Agência Saúde

O Sistema Único de Saúde obteve a sua primeira vitória no Superior Tribunal de Justiça (STJ) contra o mandado de segurança impetrado pela Associação da Indústria Farmacêutica de Pesquisa (Interfarma) que pedia a suspensão dos efeitos do preço CAP – Coeficiente de Adequação de Preço, instituído pela Câmara de Regulação do Mercado de Medicamentos CMED. Por decisão unânime, o plenário da 1ª Seção do STJ julgou a ação improcedente e acatou todos os argumentos apresentados pelo ministro da Saúde, José Gomes Temporão, que preside a CMED.

De acordo com voto da ministra Eliana Calmon, a aplicação do CAP obedece à Lei nº. 10.742/2003, que destaca ser de competência da CMED, a definição de critérios para a fixação e ajuste de preço de medicamentos.

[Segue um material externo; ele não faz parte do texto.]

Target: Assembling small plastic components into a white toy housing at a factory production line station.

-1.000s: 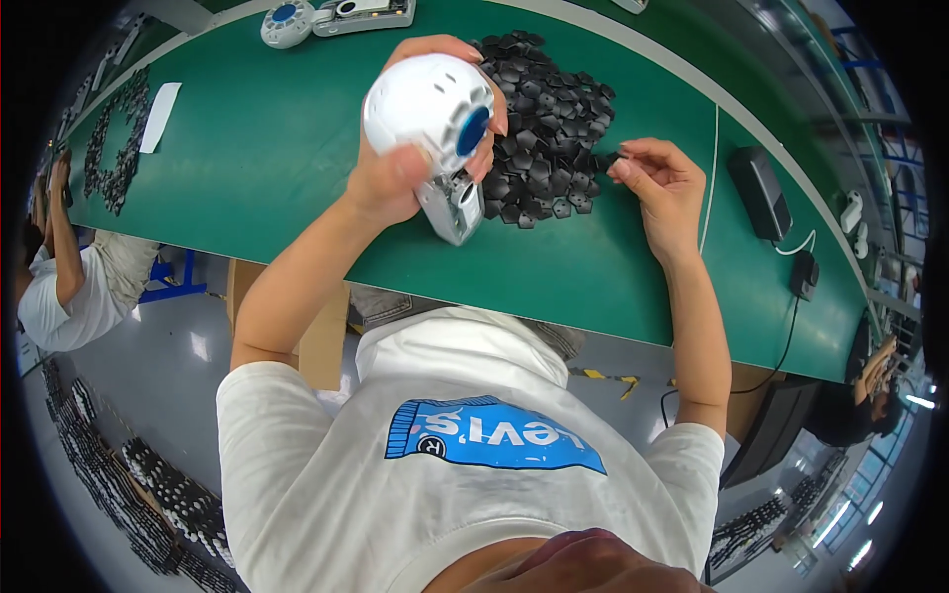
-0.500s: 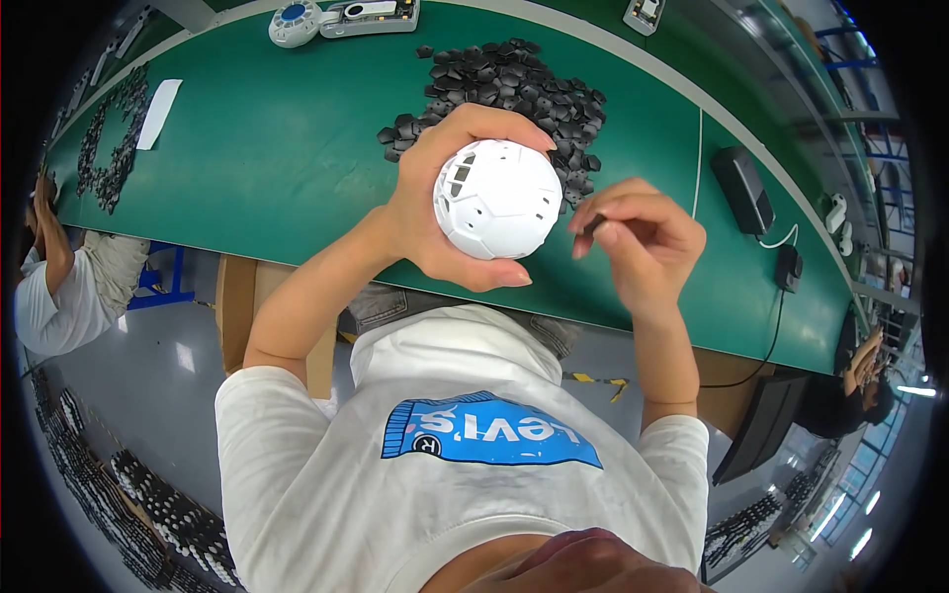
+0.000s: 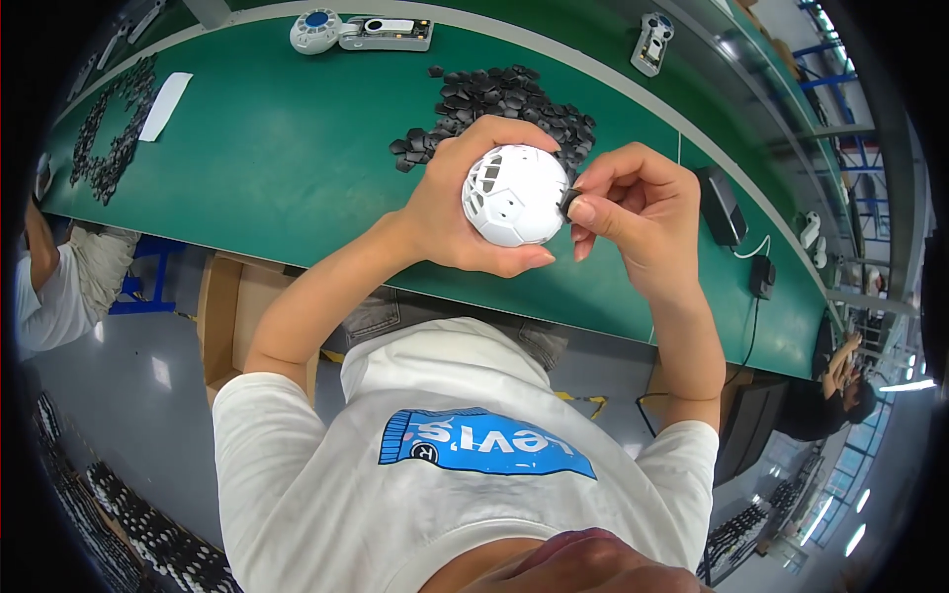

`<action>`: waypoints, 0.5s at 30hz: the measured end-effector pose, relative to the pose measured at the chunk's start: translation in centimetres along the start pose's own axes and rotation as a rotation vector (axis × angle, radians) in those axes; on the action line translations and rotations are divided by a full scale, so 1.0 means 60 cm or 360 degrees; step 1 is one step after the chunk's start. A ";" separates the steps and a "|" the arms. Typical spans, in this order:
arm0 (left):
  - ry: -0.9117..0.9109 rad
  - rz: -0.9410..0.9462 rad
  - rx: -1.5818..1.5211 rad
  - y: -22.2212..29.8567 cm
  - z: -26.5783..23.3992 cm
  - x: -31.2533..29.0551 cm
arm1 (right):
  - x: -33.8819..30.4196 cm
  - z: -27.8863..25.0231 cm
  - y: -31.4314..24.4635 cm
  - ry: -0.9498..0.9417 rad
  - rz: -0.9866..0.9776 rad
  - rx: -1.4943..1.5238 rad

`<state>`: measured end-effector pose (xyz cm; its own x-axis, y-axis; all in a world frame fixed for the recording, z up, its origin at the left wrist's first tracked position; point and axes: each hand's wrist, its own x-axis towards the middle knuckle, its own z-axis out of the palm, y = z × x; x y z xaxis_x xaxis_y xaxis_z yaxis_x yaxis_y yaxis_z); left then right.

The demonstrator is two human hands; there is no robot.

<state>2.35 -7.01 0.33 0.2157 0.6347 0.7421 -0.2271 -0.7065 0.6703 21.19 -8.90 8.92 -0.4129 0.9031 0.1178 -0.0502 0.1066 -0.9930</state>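
Observation:
A white plastic ball shell (image 3: 518, 203), marked with panel seams, small slots and a cluster of openings on its left, sits in my left hand (image 3: 450, 198). The fingers and thumb of that hand wrap round it from the left. My right hand (image 3: 633, 208) pinches a small black pentagon piece (image 3: 568, 202) between thumb and forefinger. That piece is at the right side of the ball and appears to touch it. Just beyond the ball lies a heap of black pentagon pieces (image 3: 504, 99), partly hidden by my left hand.
Green table (image 3: 297, 158); at its back a white device with a blue round button (image 3: 316, 32). Another white device (image 3: 651, 44) stands farther right. A black power adapter (image 3: 722, 206) with a cable is at right. More black pieces (image 3: 109, 133) lie far left, near another person (image 3: 64, 277).
My right hand has moved up to the ball, bringing the black pentagon piece from beside it to its right side. The ball has turned slightly, showing more openings on its left.

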 end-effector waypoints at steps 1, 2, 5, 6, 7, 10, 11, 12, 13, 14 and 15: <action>-0.0003 -0.0013 0.0001 0.001 -0.001 0.000 | 0.002 -0.001 0.002 0.0002 0.0033 0.0034; 0.0013 -0.0005 0.0006 0.002 -0.001 0.002 | 0.004 -0.002 0.002 0.0003 0.0066 0.0066; -0.0122 -0.0002 0.0162 0.007 -0.005 0.008 | 0.010 -0.011 -0.003 -0.0039 0.0106 0.0049; -0.0111 0.0000 0.0166 0.008 -0.004 0.008 | 0.011 -0.014 -0.006 -0.0068 0.0110 0.0007; -0.0092 0.0011 0.0160 0.009 -0.001 0.009 | 0.012 -0.015 -0.007 -0.0091 0.0113 -0.0033; -0.0057 0.0035 0.0147 0.010 0.004 0.013 | 0.019 -0.016 -0.004 -0.0143 0.0133 -0.0019; -0.0045 0.0061 0.0147 0.010 0.005 0.014 | 0.021 -0.017 -0.003 -0.0165 0.0141 -0.0010; -0.0034 0.0086 0.0148 0.009 0.006 0.014 | 0.025 -0.019 -0.003 -0.0164 0.0140 -0.0009; -0.0024 0.0112 0.0148 0.008 0.007 0.015 | 0.030 -0.021 -0.002 -0.0220 0.0262 0.0069; -0.0028 0.0112 0.0149 0.007 0.008 0.014 | 0.035 -0.024 -0.002 -0.0276 0.0383 0.0148; -0.0002 0.0106 0.0126 0.005 0.010 0.011 | 0.037 -0.025 -0.001 -0.0331 0.0504 0.0227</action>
<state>2.98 -6.95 1.02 0.2037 0.5852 0.7849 -0.1649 -0.7697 0.6167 21.64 -6.27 9.27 -0.6027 0.7770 -0.1814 -0.0105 -0.2351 -0.9719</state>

Ainda segundo a relatora, o CAP contribui para que se faça cumprir o importante papel do Estado em efetivar a saúde pública no Brasil de acordo com o que está determinado no artigo 196 da Constituição Federal.

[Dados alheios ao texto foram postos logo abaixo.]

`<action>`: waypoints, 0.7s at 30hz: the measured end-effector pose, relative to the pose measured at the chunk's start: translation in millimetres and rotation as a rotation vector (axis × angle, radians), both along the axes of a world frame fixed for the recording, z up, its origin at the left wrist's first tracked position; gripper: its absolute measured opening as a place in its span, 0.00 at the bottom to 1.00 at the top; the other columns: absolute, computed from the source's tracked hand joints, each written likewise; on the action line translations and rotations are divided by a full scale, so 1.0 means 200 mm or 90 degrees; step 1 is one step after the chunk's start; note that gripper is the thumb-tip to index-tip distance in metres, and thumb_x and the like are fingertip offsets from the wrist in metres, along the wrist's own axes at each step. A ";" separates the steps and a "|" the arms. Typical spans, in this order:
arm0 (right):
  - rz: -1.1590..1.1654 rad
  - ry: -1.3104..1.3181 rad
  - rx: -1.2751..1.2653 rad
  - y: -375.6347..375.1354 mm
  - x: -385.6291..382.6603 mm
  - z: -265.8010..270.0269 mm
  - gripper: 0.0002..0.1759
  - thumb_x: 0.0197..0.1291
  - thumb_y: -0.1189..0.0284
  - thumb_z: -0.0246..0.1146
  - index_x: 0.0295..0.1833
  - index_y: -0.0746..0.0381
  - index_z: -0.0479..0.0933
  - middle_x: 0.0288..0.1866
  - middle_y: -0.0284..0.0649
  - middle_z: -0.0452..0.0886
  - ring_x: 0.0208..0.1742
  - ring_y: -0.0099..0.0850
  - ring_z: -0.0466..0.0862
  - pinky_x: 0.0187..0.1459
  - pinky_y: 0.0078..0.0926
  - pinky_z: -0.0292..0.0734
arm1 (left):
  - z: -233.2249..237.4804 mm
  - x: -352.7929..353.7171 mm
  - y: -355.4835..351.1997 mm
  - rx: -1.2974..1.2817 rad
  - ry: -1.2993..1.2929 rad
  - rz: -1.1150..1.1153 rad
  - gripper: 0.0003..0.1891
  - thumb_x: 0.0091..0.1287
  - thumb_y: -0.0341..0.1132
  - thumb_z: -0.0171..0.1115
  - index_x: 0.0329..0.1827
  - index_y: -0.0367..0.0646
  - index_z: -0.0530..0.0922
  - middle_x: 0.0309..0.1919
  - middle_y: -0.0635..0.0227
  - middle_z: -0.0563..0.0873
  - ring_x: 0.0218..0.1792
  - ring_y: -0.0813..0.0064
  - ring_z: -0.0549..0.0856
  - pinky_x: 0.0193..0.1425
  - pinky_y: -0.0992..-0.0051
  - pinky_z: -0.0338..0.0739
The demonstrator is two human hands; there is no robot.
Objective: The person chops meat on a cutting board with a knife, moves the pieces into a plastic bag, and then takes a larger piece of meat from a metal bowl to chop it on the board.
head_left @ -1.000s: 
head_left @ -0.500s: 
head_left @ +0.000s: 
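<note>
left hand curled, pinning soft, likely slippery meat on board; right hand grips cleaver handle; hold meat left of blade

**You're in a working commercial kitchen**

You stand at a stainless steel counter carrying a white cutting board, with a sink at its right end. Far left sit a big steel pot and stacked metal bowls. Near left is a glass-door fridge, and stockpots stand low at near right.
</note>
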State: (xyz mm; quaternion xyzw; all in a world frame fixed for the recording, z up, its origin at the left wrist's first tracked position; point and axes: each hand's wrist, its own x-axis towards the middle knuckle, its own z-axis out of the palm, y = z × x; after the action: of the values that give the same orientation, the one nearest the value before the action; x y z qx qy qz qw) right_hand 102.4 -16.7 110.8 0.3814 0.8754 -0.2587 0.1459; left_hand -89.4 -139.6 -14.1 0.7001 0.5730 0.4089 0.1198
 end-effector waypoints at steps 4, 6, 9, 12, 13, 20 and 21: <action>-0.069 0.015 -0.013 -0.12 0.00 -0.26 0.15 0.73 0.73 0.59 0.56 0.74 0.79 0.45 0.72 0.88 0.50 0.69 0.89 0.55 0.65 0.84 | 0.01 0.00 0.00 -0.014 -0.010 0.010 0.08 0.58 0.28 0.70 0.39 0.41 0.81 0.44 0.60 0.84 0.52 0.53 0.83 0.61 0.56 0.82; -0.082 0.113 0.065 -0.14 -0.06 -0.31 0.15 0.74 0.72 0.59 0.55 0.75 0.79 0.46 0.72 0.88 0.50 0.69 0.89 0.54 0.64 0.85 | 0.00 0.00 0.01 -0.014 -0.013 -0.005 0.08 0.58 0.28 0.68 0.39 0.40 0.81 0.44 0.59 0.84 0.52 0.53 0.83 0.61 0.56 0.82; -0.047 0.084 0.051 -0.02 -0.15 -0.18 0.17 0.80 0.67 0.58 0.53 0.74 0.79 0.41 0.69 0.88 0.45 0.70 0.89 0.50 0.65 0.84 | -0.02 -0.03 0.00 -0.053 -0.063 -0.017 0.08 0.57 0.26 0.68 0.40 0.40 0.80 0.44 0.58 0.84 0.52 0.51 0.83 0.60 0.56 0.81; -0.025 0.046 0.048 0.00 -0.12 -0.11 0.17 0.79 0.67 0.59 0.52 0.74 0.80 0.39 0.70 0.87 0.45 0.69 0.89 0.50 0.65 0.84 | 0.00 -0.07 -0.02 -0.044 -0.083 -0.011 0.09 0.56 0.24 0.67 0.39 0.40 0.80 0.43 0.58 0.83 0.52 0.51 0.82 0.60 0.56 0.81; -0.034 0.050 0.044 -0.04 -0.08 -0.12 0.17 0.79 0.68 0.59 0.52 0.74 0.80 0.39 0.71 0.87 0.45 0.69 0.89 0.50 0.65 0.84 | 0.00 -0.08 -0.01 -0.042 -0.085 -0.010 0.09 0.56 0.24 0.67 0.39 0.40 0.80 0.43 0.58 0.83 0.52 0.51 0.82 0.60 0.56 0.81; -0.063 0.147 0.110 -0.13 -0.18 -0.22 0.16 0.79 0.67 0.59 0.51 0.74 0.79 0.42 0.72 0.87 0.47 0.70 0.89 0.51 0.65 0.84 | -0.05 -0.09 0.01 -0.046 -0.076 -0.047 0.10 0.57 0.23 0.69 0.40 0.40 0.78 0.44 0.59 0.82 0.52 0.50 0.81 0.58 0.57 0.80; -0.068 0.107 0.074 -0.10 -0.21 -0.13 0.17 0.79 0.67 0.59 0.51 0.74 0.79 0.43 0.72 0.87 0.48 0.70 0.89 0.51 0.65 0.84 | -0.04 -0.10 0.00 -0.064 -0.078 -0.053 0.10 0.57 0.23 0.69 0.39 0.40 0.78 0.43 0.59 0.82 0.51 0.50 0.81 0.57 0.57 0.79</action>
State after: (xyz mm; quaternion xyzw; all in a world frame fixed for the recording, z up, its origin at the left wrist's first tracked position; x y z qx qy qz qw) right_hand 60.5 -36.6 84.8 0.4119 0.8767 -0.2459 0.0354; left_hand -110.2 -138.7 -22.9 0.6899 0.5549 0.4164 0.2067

A ministra confirmou que a iniciativa do poder público para impor parâmetros e limitações aos preços de medicamentos para o consumidor nacional na forma da resolução é "razoável, legítima e não fere a concorrência".

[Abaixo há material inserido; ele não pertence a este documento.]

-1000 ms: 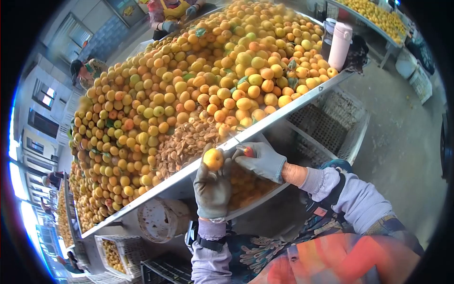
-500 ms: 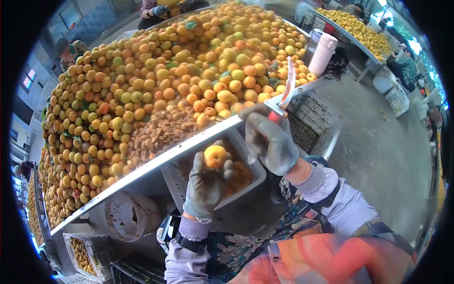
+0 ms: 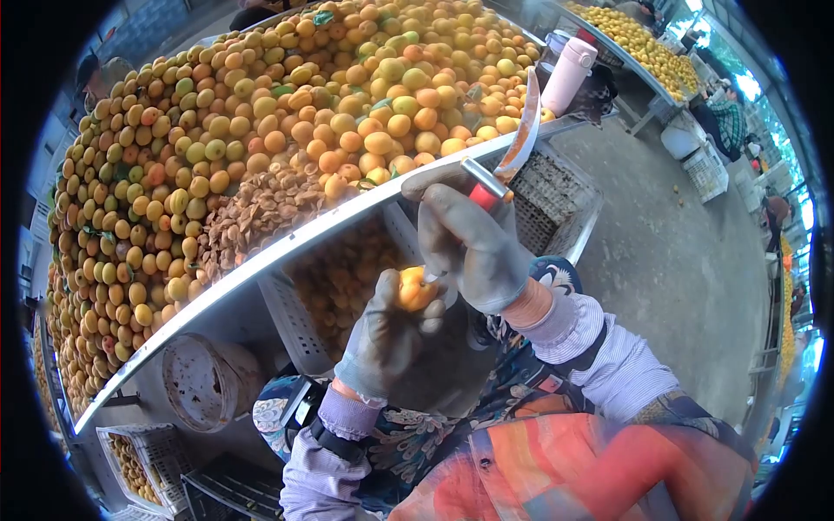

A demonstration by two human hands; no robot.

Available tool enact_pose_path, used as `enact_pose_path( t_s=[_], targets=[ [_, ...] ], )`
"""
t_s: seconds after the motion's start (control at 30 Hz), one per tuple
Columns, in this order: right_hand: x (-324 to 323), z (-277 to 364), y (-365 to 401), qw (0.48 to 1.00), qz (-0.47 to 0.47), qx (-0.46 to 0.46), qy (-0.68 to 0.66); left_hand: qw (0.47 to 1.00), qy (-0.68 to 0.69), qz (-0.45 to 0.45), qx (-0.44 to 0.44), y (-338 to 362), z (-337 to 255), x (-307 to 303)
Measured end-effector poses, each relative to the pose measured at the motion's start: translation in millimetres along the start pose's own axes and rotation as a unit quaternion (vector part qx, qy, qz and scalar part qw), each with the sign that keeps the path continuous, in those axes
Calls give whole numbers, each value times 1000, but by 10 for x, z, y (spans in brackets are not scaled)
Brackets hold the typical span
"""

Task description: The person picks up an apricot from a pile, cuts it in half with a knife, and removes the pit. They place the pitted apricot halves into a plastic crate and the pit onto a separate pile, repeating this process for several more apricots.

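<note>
R hand (image 3: 469,243), gripping knife (image 3: 519,130) blade-up, now meets apricot (image 3: 415,288) clasped in L hand (image 3: 391,339), so cut prob. done.

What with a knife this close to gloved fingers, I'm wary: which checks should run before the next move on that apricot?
1. Left hand closed around the apricot: ok.
2. Right hand wrapped firmly on the knife: ok.
3. Knife points up, away from the left hand: ok.
4. Both hands gloved: ok.
5. Crate close by the hands, under the table rim: ok.
6. Apricot already cut through: cannot tell.
</note>
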State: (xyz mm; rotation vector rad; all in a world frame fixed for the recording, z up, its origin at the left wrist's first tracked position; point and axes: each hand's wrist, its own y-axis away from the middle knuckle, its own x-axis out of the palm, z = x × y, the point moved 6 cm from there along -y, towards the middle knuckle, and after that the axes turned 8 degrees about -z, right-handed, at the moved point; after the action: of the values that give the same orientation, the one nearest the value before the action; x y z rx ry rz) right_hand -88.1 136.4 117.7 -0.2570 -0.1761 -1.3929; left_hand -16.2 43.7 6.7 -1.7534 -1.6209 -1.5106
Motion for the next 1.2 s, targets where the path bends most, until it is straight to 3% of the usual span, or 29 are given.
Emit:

O coeficiente, definido em 24,69%, exige que as distribuidoras e empresas produtoras de medicamentos apliquem esse índice mínimo em compras realizadas pelos entes da Administração Pública Direta e Indireta da União, dos Estados, do Distrito Federal e dos Municípios. Da aplicação do CAP sobre o Preço de Fábrica resultará o Preço Máximo de Venda ao Governo – PMGV.